[The problem]
Within the listing below, how many lines hold the string "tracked"? Only the number should be given.

....

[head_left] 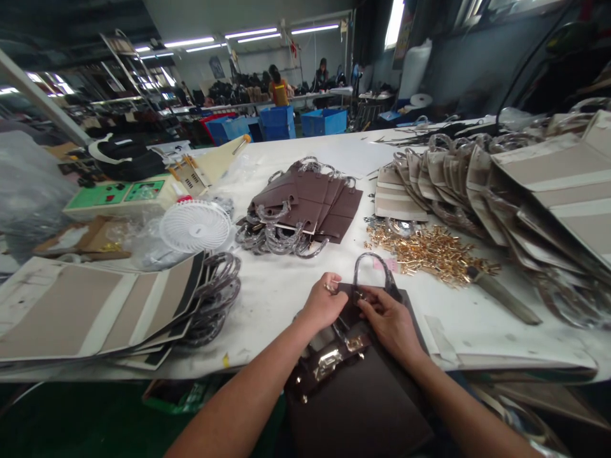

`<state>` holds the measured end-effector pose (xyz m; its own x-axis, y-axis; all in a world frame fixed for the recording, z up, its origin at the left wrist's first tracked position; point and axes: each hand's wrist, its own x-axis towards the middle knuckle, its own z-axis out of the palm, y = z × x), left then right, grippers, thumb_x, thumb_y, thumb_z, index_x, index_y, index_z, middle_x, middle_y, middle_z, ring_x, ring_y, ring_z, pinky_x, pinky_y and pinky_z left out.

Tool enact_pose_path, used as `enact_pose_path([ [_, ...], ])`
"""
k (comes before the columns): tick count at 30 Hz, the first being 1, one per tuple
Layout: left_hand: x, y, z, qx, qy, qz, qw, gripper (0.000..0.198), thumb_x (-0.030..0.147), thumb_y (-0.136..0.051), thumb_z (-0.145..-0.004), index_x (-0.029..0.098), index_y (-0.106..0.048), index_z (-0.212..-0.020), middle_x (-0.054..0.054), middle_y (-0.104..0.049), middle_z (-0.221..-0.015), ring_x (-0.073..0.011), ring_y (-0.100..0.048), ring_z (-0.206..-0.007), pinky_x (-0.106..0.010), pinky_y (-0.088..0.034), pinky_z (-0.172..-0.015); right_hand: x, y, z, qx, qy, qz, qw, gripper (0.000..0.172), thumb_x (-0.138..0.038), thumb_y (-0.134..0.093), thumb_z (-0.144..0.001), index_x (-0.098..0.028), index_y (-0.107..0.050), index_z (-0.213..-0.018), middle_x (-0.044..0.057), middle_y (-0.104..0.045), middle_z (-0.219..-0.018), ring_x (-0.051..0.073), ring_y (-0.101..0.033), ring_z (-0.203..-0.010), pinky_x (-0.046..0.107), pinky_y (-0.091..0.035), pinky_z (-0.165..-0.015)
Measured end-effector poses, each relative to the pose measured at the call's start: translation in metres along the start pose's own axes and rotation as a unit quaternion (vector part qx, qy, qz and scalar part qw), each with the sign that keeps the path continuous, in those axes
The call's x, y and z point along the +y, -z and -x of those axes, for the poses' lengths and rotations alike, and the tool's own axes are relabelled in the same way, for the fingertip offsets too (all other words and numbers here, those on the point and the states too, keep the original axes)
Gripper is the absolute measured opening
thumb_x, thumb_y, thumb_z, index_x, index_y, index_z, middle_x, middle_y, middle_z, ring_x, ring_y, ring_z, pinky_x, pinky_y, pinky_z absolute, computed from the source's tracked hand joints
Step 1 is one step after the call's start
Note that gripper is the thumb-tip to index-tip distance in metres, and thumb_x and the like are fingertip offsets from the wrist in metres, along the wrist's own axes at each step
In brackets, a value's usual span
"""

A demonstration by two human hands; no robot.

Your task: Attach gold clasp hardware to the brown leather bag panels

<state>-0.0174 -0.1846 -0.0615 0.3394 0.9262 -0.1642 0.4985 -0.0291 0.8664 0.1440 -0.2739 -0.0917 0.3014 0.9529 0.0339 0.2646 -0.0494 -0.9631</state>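
a person's two bare hands at a white worktable (286, 292), seen from where i stand in the room. the dark brown bag (363, 394) lies at the near edge, between the forearms, its upper part over the tabletop and its lower part reaching toward the person. the left hand (326, 304) is curled at the bag's top, thumb against the bent fingers; whether anything is gripped inside, i cannot tell. the right hand (389, 321) has thumb and fingertips drawn together by the foot of the looped handle (372, 255), which stands upright; what lies between them is too small to tell. a shiny metal clasp (328, 362) sits on the bag, below the left hand. beyond and to the right: a heap of gold-coloured fittings (432, 251), with a flat, dark-ended tool (508, 296) touching its near side. beyond the hands: a fanned stack of brown bag pieces (315, 200) with wrapped handles. at left: beige-lined panels (128, 305) and, just behind them, a white fan (195, 226). far back: blue bins (277, 121) and two co-workers.
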Motion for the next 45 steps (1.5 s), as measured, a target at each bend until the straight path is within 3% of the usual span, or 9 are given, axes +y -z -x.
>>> enact_pose_path([
  [4,0.001,0.008,0.000,-0.014,0.043,0.024,0.999,0.062,0.019,-0.065,-0.075,0.013,-0.060,-0.136,-0.010,-0.073,-0.116,-0.0174,-0.069,-0.080,-0.027,-0.052,-0.072,-0.003,-0.002,0.002,0.000,0.069,0.094,0.993,0.032,-0.043,-0.063,-0.095,-0.022,-0.076,-0.114,0.007,-0.077,-0.100,0.023,-0.073,-0.081,0.036,-0.060,-0.077],
  [12,-0.001,0.015,0.000,-0.017,0.028,0.054,0.998,0.056,0.017,-0.068,-0.073,0.014,-0.068,-0.129,-0.005,-0.074,-0.100,-0.0176,-0.068,-0.080,-0.027,-0.051,-0.078,-0.022,-0.013,-0.003,0.011,0.067,0.191,0.979,0.026,-0.039,-0.063,-0.091,-0.022,-0.076,-0.105,0.004,-0.077,-0.086,0.022,-0.071,-0.074,0.034,-0.055,-0.073],
  [23,-0.006,0.008,0.002,-0.005,0.011,0.126,0.992,0.049,0.010,-0.070,-0.070,0.017,-0.073,-0.119,0.001,-0.070,-0.082,-0.0115,-0.061,-0.066,-0.023,-0.048,-0.066,-0.027,-0.011,-0.001,-0.025,0.018,0.149,0.988,0.026,-0.041,-0.064,-0.089,-0.022,-0.074,-0.104,0.003,-0.075,-0.083,0.022,-0.071,-0.073,0.033,-0.056,-0.071],
  [31,0.001,0.009,0.001,-0.027,0.028,0.160,0.986,0.044,0.010,-0.069,-0.072,0.016,-0.073,-0.115,0.000,-0.070,-0.081,-0.0100,-0.058,-0.061,-0.022,-0.045,-0.060,-0.016,-0.010,0.004,0.015,-0.029,0.064,0.997,0.034,-0.049,-0.066,-0.091,-0.022,-0.071,-0.111,0.005,-0.077,-0.091,0.024,-0.075,-0.077,0.034,-0.060,-0.072],
  [37,0.000,0.007,-0.001,-0.030,0.044,0.174,0.983,0.041,0.010,-0.071,-0.071,0.017,-0.075,-0.111,0.001,-0.069,-0.080,-0.0097,-0.057,-0.059,-0.022,-0.044,-0.059,-0.025,-0.009,-0.003,0.009,0.056,0.170,0.984,0.026,-0.041,-0.062,-0.090,-0.023,-0.073,-0.106,0.006,-0.077,-0.089,0.025,-0.074,-0.081,0.038,-0.059,-0.079],
  [42,0.002,0.008,-0.003,-0.052,0.072,0.214,0.973,0.041,0.010,-0.069,-0.072,0.015,-0.073,-0.113,0.002,-0.066,-0.077,-0.0090,-0.056,-0.052,-0.022,-0.044,-0.052,-0.029,0.006,-0.013,-0.085,-0.098,0.004,0.992,0.036,-0.049,-0.070,-0.085,-0.021,-0.070,-0.107,0.006,-0.078,-0.090,0.024,-0.076,-0.075,0.035,-0.061,-0.070],
  [45,0.002,0.008,-0.005,-0.063,0.093,0.242,0.964,0.041,0.011,-0.070,-0.072,0.014,-0.071,-0.113,0.002,-0.065,-0.076,-0.0102,-0.058,-0.052,-0.023,-0.047,-0.051,-0.027,0.010,-0.012,-0.092,-0.093,-0.003,0.991,0.038,-0.052,-0.071,-0.084,-0.021,-0.068,-0.107,0.005,-0.077,-0.087,0.024,-0.076,-0.077,0.034,-0.061,-0.072],
])
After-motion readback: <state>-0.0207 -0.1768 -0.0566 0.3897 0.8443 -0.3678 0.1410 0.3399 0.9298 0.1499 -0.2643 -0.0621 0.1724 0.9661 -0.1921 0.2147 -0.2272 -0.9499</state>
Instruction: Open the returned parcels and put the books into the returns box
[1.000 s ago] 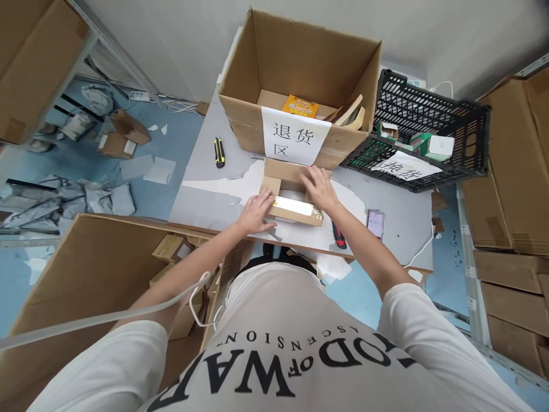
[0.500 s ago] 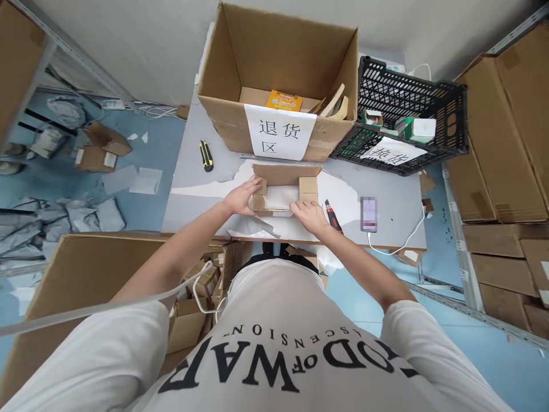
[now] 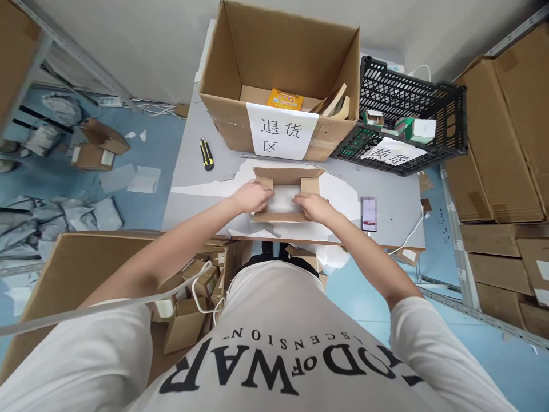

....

[Reply]
2